[Recorded data]
──────
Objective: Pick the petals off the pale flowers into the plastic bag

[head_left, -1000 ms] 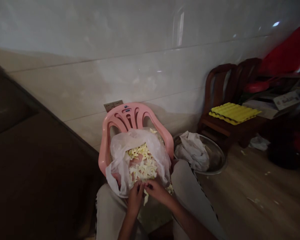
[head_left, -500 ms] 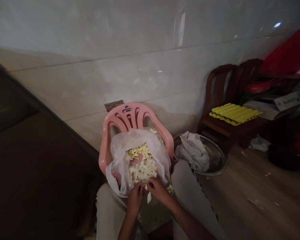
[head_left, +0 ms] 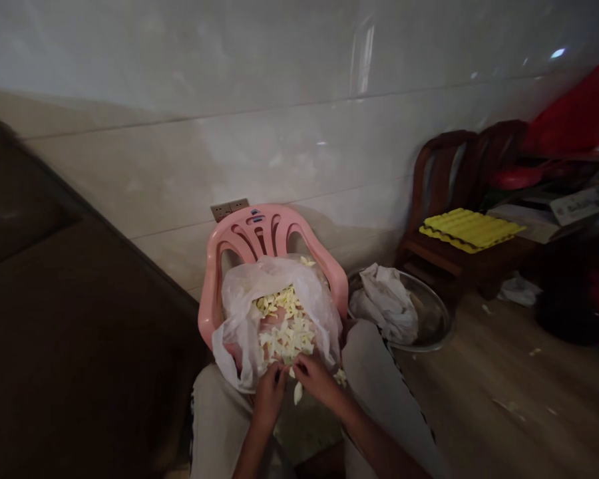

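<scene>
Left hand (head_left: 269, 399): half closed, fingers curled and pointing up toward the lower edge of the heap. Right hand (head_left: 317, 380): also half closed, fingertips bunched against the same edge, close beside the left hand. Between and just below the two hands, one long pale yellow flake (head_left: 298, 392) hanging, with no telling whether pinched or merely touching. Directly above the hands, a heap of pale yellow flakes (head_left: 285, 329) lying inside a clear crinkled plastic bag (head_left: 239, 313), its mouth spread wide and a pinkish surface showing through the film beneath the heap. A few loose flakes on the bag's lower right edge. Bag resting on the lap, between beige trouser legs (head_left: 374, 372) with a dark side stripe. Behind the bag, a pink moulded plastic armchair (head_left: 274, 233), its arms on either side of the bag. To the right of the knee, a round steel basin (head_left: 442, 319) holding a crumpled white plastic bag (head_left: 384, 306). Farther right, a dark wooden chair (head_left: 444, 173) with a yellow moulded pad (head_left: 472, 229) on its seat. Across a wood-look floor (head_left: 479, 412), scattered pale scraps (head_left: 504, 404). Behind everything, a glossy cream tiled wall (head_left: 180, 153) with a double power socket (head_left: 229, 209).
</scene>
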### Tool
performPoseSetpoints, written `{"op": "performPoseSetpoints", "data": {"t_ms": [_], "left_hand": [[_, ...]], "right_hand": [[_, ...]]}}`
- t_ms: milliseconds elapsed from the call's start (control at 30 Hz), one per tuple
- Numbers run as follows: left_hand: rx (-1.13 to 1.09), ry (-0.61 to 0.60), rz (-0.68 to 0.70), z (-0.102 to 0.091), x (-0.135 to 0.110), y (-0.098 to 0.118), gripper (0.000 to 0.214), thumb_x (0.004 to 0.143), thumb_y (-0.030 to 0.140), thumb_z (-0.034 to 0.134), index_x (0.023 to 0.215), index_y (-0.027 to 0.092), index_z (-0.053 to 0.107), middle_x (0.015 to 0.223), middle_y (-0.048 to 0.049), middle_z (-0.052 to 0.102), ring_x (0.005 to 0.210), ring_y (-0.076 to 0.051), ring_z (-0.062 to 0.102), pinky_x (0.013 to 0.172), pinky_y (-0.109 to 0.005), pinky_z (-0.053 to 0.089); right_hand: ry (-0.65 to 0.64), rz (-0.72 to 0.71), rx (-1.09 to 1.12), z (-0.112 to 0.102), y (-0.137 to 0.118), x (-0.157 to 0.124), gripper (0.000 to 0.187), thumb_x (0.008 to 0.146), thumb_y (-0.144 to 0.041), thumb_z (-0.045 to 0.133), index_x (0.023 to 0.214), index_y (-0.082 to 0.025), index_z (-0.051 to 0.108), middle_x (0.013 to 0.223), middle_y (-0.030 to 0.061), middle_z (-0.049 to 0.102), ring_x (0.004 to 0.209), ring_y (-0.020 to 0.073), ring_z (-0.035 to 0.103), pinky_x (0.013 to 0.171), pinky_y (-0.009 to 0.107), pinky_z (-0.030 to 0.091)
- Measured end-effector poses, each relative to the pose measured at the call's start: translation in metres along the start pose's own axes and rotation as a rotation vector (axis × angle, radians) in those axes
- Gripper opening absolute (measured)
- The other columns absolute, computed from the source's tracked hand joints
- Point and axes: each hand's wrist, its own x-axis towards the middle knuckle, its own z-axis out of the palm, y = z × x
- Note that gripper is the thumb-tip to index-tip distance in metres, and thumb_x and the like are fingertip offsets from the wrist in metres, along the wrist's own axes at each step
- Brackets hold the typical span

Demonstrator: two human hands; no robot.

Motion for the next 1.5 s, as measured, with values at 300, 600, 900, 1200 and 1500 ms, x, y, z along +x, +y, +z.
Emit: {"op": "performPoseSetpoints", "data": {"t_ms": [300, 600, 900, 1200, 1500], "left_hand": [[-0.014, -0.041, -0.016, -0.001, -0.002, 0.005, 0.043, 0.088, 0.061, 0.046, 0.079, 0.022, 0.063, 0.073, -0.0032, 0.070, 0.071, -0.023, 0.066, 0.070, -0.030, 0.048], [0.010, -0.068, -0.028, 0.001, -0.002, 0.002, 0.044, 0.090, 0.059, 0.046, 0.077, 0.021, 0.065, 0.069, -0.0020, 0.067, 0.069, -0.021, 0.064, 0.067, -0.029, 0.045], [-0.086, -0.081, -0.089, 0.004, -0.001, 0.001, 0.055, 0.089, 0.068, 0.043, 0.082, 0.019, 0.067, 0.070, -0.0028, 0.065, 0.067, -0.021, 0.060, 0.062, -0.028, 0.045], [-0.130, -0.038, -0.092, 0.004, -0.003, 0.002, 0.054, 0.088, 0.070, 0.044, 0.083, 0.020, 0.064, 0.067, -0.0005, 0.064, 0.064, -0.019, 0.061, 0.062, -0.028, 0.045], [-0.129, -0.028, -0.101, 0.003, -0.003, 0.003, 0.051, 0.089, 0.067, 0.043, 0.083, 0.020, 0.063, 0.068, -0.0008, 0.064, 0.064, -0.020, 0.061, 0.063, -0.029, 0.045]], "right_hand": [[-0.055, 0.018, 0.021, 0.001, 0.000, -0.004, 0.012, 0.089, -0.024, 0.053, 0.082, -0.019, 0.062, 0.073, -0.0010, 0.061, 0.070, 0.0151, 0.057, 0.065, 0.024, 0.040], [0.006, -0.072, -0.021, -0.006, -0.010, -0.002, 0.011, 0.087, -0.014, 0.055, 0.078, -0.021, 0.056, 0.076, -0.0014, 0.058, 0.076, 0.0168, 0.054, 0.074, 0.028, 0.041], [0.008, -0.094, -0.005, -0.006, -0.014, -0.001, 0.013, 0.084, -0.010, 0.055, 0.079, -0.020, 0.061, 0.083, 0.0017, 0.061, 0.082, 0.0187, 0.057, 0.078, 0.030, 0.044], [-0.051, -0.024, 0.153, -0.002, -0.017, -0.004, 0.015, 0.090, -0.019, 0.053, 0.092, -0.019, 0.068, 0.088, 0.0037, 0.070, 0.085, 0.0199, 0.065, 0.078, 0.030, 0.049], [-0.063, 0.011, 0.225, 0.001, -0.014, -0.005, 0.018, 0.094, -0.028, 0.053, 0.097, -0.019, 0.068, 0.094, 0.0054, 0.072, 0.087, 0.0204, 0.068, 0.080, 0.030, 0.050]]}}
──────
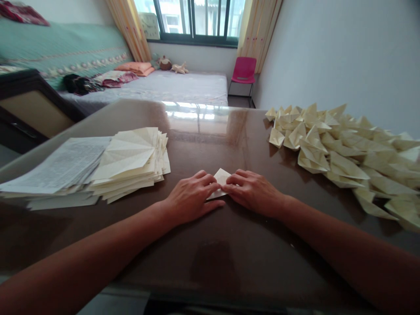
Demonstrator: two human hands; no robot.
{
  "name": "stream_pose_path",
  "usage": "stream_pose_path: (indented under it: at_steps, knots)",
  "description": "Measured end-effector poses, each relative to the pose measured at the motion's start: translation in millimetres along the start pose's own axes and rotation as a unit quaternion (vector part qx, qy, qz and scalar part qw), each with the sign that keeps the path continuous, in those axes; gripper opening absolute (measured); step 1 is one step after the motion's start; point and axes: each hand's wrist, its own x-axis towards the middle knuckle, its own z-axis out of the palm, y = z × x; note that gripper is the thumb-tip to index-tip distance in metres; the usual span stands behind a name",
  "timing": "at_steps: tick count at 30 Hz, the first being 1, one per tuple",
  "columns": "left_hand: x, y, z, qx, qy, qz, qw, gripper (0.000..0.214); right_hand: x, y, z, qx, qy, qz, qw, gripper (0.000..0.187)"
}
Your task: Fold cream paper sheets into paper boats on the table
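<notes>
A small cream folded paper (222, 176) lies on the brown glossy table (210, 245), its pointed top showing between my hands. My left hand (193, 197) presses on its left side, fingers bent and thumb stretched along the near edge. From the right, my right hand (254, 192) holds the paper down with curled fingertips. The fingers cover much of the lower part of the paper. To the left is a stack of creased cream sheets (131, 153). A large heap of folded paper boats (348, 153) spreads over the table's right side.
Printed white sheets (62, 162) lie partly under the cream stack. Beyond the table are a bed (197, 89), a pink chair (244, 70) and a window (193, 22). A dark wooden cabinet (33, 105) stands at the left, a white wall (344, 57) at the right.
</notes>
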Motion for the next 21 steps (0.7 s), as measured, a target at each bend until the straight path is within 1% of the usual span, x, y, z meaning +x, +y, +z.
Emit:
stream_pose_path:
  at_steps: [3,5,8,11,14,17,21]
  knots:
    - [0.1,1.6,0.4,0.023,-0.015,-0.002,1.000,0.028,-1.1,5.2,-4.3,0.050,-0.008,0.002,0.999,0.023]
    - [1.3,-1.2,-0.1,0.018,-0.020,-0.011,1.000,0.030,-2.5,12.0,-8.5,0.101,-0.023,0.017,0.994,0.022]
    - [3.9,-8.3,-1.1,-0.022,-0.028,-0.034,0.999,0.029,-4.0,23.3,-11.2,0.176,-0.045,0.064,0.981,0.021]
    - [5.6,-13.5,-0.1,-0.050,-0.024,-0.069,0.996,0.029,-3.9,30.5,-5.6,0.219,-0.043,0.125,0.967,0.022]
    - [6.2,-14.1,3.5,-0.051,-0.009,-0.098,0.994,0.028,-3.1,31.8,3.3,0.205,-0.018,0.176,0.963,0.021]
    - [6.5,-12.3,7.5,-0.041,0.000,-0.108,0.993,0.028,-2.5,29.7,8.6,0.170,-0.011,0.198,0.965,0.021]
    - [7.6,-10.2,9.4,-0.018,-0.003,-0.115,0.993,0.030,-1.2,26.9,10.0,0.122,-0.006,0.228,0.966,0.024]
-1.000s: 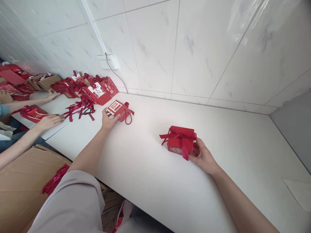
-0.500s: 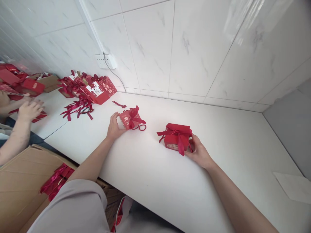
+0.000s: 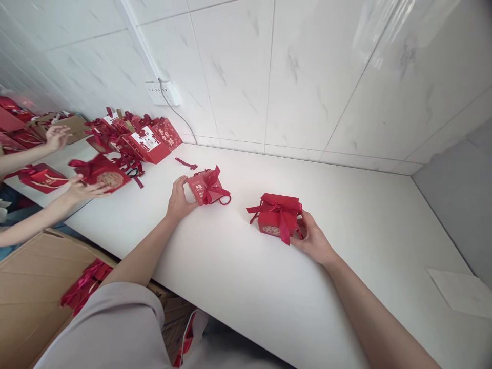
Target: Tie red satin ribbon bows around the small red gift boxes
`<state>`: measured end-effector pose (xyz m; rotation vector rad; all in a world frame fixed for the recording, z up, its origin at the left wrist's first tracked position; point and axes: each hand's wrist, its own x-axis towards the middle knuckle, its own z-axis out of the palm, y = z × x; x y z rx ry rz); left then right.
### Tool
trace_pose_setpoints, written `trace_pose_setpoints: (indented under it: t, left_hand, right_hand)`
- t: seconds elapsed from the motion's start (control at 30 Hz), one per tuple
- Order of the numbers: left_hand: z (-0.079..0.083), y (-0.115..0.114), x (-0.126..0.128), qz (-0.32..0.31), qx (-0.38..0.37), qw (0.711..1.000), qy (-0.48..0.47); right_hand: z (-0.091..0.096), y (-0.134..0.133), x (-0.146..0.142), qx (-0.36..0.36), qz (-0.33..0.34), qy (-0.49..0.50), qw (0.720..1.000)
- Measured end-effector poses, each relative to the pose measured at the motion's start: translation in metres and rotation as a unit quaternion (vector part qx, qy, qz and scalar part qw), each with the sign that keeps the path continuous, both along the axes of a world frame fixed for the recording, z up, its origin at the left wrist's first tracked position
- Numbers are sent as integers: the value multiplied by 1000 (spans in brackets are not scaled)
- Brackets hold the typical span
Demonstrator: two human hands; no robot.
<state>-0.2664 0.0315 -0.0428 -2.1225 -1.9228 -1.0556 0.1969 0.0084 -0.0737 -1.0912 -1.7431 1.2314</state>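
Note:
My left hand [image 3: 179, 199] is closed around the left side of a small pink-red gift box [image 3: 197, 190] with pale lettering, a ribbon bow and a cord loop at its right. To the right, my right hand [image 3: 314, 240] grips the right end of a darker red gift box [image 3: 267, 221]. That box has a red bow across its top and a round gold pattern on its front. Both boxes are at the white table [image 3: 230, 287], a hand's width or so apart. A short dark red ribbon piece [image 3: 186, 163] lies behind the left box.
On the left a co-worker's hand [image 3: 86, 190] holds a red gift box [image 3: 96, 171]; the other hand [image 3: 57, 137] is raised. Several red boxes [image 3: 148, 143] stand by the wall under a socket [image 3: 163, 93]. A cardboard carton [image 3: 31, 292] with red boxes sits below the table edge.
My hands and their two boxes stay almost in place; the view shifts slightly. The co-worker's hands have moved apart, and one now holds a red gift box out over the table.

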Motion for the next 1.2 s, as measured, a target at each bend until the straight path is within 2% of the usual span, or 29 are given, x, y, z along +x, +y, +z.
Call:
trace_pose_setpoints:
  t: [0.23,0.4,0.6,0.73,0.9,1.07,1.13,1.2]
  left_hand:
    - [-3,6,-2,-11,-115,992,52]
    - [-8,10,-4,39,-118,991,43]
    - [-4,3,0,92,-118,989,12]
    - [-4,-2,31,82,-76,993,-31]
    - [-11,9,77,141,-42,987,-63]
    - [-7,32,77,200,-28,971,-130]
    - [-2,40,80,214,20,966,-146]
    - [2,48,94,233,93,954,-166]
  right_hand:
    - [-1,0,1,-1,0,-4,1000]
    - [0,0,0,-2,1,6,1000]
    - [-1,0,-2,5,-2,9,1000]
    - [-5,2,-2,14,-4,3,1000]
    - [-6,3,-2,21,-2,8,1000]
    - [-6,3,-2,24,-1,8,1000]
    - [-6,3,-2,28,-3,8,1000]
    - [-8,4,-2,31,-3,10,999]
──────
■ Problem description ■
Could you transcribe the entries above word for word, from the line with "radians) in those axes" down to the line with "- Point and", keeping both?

■ Reply to the task ■
- Measured end-effector poses, each relative to the pose measured at the call's start: translation in metres along the start pose's own axes and rotation as a rotation vector (axis × angle, radians) in those axes
- Gripper opening absolute (measured)
- The other columns absolute, computed from the source's tracked hand joints
- Point and axes: each hand's wrist, its own x-axis towards the middle knuckle, its own z-axis out of the palm, y = z × x

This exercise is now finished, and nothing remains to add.